Änderungsantrag zu TOP 29 der Gemeinderatssitzung am 28.09.2021

  1. Die Verwaltung erstellt Entsiegelungs- und Begrünungskonzepte für die stadtklimatisch am stärksten belasteten Quartiere. Diese Konzepte beinhalten konkrete Maßnahmen zur Entsiegelung und Begrünung öffentlicher Flächen.
  2. Die Verwaltung setzt die Entsiegelungskonzepte mit temporären oder langfristigen Umgestaltungen der Flächen im Rahmen der Klimaanpassungsstrategie um.
    Sie werden nicht zurückgestellt bis andere Anliegen eine Umgestaltung des Straßen-/Stadtraums erfordern.
  3. Die Verwaltung stellt dar, in welcher Form die Entsiegelungen als zusätzliche Kompensation für die Baumaßnahme des Forum Recht vorgenommen werden sollen.
  4. Die Stadtverwaltung stellt dar, in welchem Zeitplan weitere Grünsatzungen für andere Stadtteile bzw.

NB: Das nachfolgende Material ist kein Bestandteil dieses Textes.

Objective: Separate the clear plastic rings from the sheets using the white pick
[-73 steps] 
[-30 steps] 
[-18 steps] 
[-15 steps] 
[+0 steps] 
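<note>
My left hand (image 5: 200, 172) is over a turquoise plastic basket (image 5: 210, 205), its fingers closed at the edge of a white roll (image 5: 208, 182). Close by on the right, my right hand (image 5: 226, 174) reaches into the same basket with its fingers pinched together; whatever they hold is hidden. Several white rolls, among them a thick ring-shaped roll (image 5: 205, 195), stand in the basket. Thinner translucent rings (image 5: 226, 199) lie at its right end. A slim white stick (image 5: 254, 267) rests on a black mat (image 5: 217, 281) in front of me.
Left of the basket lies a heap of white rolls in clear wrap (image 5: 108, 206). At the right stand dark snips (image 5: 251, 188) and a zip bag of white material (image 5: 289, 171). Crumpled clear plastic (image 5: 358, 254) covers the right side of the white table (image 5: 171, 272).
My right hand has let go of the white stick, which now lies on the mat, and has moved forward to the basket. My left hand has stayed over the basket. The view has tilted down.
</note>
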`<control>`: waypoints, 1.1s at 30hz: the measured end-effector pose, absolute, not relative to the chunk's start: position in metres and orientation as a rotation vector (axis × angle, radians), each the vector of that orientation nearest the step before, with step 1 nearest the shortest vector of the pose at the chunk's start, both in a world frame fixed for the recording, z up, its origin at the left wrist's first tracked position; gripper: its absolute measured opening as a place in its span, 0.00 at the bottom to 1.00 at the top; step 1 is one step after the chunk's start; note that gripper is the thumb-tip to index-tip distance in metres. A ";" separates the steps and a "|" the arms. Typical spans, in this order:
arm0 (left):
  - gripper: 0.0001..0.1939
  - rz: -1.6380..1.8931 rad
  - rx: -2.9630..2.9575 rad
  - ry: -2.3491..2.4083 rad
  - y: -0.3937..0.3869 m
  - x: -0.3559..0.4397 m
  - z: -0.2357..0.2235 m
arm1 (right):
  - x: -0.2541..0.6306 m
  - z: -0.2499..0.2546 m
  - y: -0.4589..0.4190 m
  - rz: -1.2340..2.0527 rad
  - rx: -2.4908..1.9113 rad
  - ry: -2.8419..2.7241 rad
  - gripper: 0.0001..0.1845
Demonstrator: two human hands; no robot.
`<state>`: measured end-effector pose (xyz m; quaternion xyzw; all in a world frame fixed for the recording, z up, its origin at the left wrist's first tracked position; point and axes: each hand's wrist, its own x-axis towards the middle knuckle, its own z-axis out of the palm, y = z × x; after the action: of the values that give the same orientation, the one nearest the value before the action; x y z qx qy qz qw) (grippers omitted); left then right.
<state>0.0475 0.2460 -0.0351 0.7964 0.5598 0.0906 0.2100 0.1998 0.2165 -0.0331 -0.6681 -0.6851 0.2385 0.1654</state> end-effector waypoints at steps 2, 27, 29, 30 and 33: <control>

Quartiere außerhalb der Innenstadt vorgesehen sind.
Begründung/Sachverhalt

Die Klimafunktionskarte der Stadt bzw. des Nachbarschaftsverbands Karlsruhe zeigt die bioklimatische und lufthygienische Belastung im Karlsruher Stadtgebiet. Am stärksten belastet sind die folgenden Quartiere: 

  • Mühlburg: zwischen Hardtstraße und Entenfang
  • Südweststadt: Umgebung der Hirschstraße
  • Südstadt: zwischen Werderstraße und Baumeisterstraße
  • Innenstadt-West: nahezu das gesamte Gebiet, insbesondere an der Reinhold-Frank-Straße
  • Innenstadt-Ost: Umgebung der Kaiserstraße

Die Klimaanpassungsstrategie der Stadt enthält bereits das Ziel, dass Entsiegelungsmaßnahmen auf privaten Flächen finanziell gefördert werden. Neben der Vielfalt der Maßnahmen in der Fortschreibung der Klimaanpassungsstrategie sollten Entsiegelungsmaßnahmen im öffentlichen Raum stärker berücksichtigt werden. Dies gilt insbesondere für die am stärksten belasteten Wohngebiete, in denen mit Entsiegelungsmaßnahmen zeitnah begonnen werden sollte.